Bruce R. McConkie, The Mortal Messiah (Salt Lake City: Bookcraft, 1979-81), 3:282; vedi anche Bruce R. McConkie, Doctrinal New Testament Commentary (Salt Lake City: Bookcraft, 1965-72), 1:534-35.
È interessante notare che il Sinedrio era preoccupato che i Romani portassero via il tempio, non lo distruggessero (vedi Beasley-Murray, John, 196). Ironia della sorte, anche se il Sinedrio è stato determinante nel mettere Gesù a morte, il tempio è stato distrutto in ogni caso, proprio come Gesù profetizzato (vedi, per esempio, Matteo 24:1-2; 26: 61; Marco 13:1-2; 14:58).

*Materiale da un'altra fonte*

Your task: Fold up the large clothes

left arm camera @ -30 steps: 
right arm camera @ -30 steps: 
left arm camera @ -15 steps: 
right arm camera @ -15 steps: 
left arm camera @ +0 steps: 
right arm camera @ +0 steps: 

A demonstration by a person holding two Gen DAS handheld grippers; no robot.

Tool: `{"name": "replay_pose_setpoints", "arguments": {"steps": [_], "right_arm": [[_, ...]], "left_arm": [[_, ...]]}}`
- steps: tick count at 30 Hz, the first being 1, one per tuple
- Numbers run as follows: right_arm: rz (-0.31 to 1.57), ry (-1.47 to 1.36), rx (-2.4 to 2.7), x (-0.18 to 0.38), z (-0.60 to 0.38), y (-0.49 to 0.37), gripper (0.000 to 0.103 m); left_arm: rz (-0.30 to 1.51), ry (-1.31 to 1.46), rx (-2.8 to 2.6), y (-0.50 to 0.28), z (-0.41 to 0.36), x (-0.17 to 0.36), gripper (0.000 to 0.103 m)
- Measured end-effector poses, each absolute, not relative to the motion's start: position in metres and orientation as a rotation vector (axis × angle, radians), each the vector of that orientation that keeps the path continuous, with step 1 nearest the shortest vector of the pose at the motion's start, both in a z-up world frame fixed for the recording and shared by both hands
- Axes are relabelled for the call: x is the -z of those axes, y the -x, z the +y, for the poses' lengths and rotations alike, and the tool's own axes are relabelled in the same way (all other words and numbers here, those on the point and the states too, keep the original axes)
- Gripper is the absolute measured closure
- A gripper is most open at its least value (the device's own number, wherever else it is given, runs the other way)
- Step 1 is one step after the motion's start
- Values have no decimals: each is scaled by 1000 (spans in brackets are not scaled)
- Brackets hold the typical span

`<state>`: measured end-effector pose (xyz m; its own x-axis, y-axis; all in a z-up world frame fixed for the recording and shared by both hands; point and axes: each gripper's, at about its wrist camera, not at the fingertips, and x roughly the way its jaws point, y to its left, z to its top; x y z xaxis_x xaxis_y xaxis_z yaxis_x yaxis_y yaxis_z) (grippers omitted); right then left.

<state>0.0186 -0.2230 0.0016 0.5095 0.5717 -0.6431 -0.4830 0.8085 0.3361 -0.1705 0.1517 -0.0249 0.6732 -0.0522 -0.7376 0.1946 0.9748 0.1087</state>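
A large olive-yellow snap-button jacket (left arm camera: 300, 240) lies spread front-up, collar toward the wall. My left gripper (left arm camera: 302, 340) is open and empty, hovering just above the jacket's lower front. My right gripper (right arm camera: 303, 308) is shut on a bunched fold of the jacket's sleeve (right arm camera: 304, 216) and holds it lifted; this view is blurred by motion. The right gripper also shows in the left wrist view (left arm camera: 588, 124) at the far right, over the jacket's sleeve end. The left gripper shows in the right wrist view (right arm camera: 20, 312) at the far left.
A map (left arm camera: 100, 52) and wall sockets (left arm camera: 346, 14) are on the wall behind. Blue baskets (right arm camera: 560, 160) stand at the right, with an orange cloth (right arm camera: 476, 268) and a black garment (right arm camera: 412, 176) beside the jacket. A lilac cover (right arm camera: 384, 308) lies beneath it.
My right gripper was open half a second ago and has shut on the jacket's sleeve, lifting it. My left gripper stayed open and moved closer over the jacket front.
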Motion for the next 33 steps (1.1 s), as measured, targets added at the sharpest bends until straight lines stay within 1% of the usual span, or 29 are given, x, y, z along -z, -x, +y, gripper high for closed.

Alcune tradizioni ebraiche sul valore di un gruppo rispetto a quello di un individuo possono anche trovarsi dietro la dichiarazione di Caifa. Per gli antichi riferimenti ebraici, vedi Beasley-Murray, John, 196-97.
Vedi Raymond E. Brown, Il Vangelo secondo Giovanni (New York: Doubleday, 1966-70), 1:442.
Confronta la conclusione di Alma quando Korihor chiese un segno: “È meglio che la tua anima sia perduta che tu sia il mezzo per portare molte anime alla distruzione” (Alma 30:47).